1. Field of the Invention
This invention relates generally to apparatus for manufacturing of baked foods and, more specifically, to an automatic device for folding fortune cookies.
2. State of the Art
A fortune cookie is a specialty food which may be best described as a baked wafer which has been folded into a complex shaped. The general ingredients of fortune cookies are water, flour, sugar, shortening and vanilla flavoring which are combined according to various receipes known to workers in the art. Usually, the mixed ingredients are poured into special circular molds which are then heated in order to bake thin flat wafers which are subsequently folded while still warm and pliant. The characteristic fortune cookie configuration is usually accomplished by first folding the circular wafer once on a diameter and then again about a line which is perpendicular to the plane of the folded article through the midpoint of the first fold line. The final shape is unique and is well suited for encompassing and containing a slip of paper having a "fortune" printed thereon from whence the cookie derives its name.
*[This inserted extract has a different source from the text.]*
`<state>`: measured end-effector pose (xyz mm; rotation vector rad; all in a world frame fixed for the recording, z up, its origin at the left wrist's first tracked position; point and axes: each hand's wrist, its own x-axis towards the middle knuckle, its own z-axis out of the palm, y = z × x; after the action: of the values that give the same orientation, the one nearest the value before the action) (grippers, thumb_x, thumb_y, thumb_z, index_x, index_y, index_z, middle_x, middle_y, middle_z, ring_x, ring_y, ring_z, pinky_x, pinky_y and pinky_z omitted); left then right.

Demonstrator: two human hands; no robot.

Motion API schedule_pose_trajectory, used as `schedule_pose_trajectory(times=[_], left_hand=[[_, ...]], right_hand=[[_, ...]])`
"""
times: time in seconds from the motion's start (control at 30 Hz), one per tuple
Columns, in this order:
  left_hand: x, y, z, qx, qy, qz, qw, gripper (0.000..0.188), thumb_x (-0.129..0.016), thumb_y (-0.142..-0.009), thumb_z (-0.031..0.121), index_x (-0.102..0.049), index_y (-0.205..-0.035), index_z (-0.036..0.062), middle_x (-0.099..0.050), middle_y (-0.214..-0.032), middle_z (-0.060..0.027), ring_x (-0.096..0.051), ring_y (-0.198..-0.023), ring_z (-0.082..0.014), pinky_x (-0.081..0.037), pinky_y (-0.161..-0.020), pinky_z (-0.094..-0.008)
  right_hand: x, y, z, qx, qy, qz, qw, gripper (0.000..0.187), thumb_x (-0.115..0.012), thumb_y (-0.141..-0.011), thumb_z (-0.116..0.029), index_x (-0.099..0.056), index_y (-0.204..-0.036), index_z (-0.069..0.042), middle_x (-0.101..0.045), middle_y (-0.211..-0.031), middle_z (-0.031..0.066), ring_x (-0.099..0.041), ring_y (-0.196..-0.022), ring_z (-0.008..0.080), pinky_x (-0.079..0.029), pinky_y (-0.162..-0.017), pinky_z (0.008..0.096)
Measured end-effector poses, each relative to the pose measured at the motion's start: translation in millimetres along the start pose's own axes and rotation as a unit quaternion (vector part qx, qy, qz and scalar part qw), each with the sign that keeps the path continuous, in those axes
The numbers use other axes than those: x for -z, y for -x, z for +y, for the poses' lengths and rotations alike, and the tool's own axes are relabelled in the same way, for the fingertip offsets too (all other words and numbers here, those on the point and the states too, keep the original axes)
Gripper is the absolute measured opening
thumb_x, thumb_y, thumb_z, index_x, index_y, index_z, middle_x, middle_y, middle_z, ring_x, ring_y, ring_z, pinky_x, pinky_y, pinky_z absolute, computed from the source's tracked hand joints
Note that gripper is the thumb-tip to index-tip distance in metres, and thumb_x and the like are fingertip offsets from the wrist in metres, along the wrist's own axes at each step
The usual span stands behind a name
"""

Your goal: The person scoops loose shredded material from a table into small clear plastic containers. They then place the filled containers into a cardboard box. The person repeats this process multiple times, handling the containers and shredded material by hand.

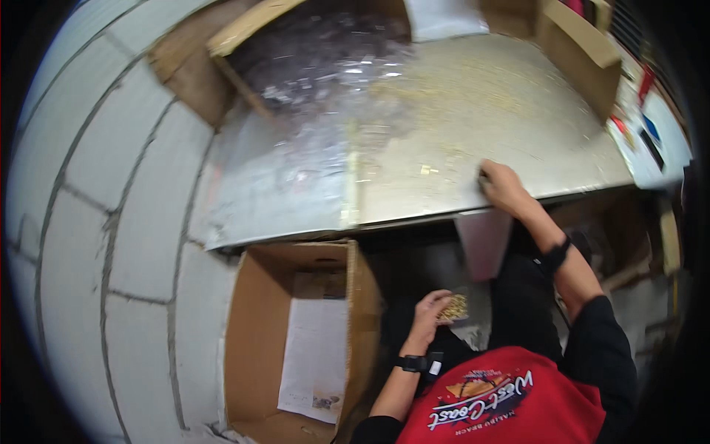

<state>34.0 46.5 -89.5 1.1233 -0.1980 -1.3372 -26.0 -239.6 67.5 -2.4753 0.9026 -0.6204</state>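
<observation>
Head view; pale worktop [532, 122]; white block wall [140, 177] at left; open carton [255, 318] below; left hand [427, 317] clasps golden pieces [457, 307]; right hand [504, 186] at worktop edge, grip unclear.

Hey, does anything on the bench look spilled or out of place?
Yes: clear plastic spills out of the open cardboard box at the far left, and small yellowish bits lie strewn loose over the benchtop, too blurred to identify.

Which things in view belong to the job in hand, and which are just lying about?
Likely in use:
clear pack of gold-coloured pieces, in the left hand
pale chute at the table edge, below the right hand

Likely just lying about:
white paper in the cardboard box
black object, far right
</observation>
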Motion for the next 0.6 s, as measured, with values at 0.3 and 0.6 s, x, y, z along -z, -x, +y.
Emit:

Although several machines have been proposed for automatically folding fortune cookies, the conventional method of production is still to fold the wafers tediously by hand. Examples of proposed folding machines can be found in U.S. Pat. Nos. 3,605,642 and 3,265,016. In order for an automatic machine to be satisfactory in practice, the machine must operate quickly enough to acieve an economical production rate but must also operate without breaking or tearing the wafers. A particular difficulty with the automatic folding of fortune cookies arises because the warm wafers are surprisingly resilient. Accordingly, the folding machine must hold the folded cookies gently in shape until they have cooled, or else they unfold.